Download a PDF of this article
In previous issues of Java Magazine, we introduced the basic theoretical concepts of just-in-time (JIT) compilation as well as the Java Microbenching Harness and the JITWatch open source tool for visualizing and understanding the basic mechanisms provided in the Java HotSpot VM. In this article, we dive into escape analysis (EA), which is one of the more interesting forms of optimization that takes place in the JVM. EA is an automatic analysis of the scope of variables performed by the JVM to enable certain kinds of special optimizations, which we’ll also examine. To follow along, you need only basic familiarity with how the HotSpot JVM works.
To understand the basic idea behind EA, let’s look at the following buggy C code—which is impossible to write in Java, of course:
int * get_the_int() {
int i = 42;
return &i;
}
This C code creates an int
on the stack and then returns a pointer to it as the return value of the function. This is incorrect, because the stack frame where the int
was stored is destroyed as get_the_int()
returns, so you have no way of knowing what is in the memory location if it is accessed at some later time.

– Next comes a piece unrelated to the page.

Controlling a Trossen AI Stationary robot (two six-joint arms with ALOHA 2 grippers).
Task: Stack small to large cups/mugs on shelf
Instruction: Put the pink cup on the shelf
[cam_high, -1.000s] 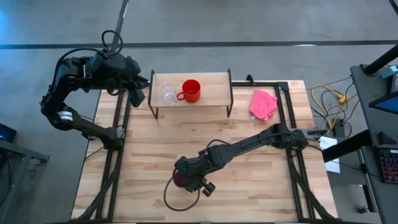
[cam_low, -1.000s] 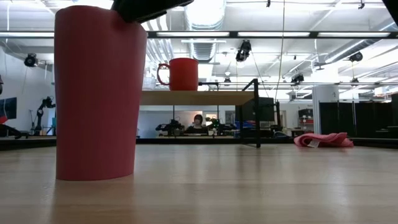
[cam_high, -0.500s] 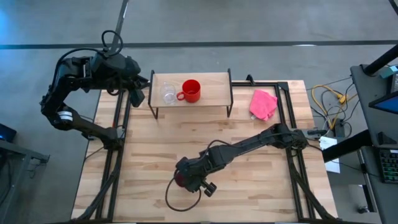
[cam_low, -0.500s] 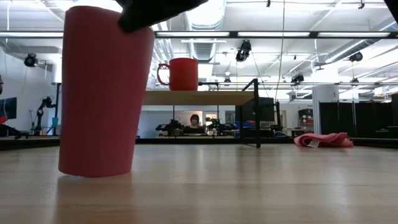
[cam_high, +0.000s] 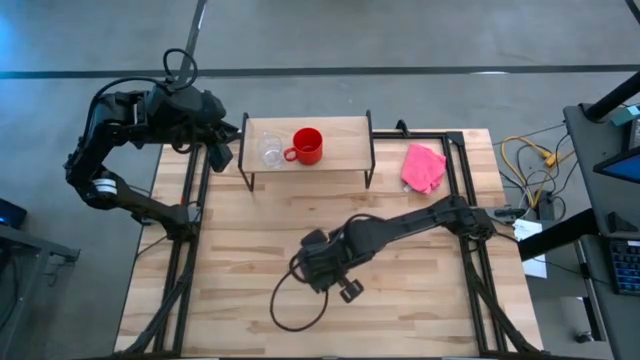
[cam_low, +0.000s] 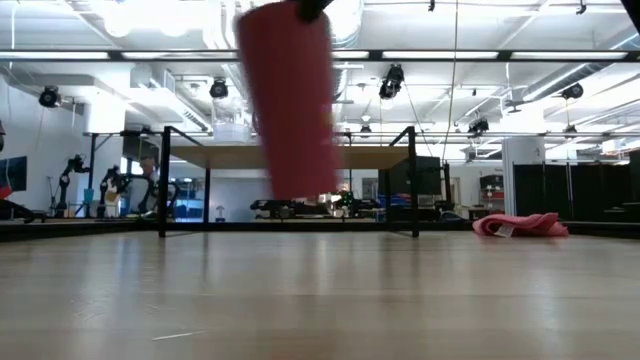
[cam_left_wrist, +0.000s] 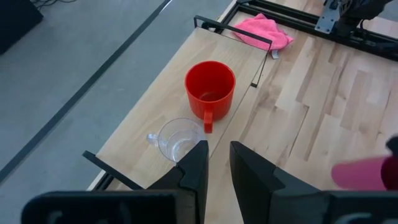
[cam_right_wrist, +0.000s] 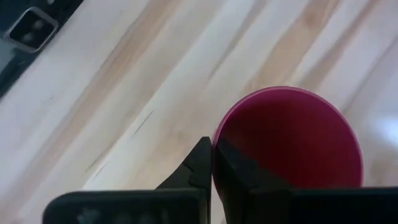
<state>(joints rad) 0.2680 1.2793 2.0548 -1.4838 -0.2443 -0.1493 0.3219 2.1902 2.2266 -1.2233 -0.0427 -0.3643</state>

Completely eliminating the possibility of these types of bugs was a major safety goal in the design of the Java platform. By design, the JVM does not have a low-level “read memory at location indexed by value” capability. All heap access is done by field name (or array index) relative to a base object. The relevant JVM bytecodes corresponding to these operations include getfield
and putfield
.
Now consider the following bit of Java code:
public class Rect {
private int w;
private int h;
public Rect(int w, int h) {
this.w = w;
this.h = h;
}
public int area() {
return w * h;
}
public boolean sameArea(Rect other) {
return this.area() == other.area();
}
public static void main(final String[] args) {
java.util.Random rand = new java.util.Random();
int sameArea = 0;
for (int i = 0; i < 100_000_000; i++) {
Rect r1 = new Rect(rand.nextInt(5), rand.nextInt(5));
Rect r2 = new Rect(rand.nextInt(5), rand.nextInt(5));
if (r1.sameArea(r2)) { sameArea++; }
}
System.out.println("Same area: " + sameArea);
}
}
This code creates 100 million pairs of rectangles of random size and counts how many pairs are of equal size. During each iteration of the for
loop, a new pair of Rect
objects is allocated. You would therefore expect 200 million Rect
objects to be allocated in the main
method: 100 million each of r1
and r2
.
However, if an object is created in one method and used exclusively inside that method—that is, if it is not passed to another method or used as the return value—the runtime can potentially do something smarter. You can say that the object does not escape and the analysis that the runtime (really, the JIT compiler) does is called escape analysis.
If the object does not escape, then the JVM could, for example, do something similar to an “automatic stack allocation” of the object. In this case, the object would not be allocated on the heap and it would never need to be managed by the garbage collector. As soon as the method containing the stack-allocated object returned, the memory that the object used would immediately be freed.
In practice, the HotSpot VM’s C2 JIT compiler does something more sophisticated than stack allocation. Let’s have a look.
Within the HotSpot VM source code, you can see how the EA analysis system classifies the usage of each object:
typedef enum {
NoEscape = 1, // An object does not escape method or thread and it is
// not passed to call. It could be replaced with scalar.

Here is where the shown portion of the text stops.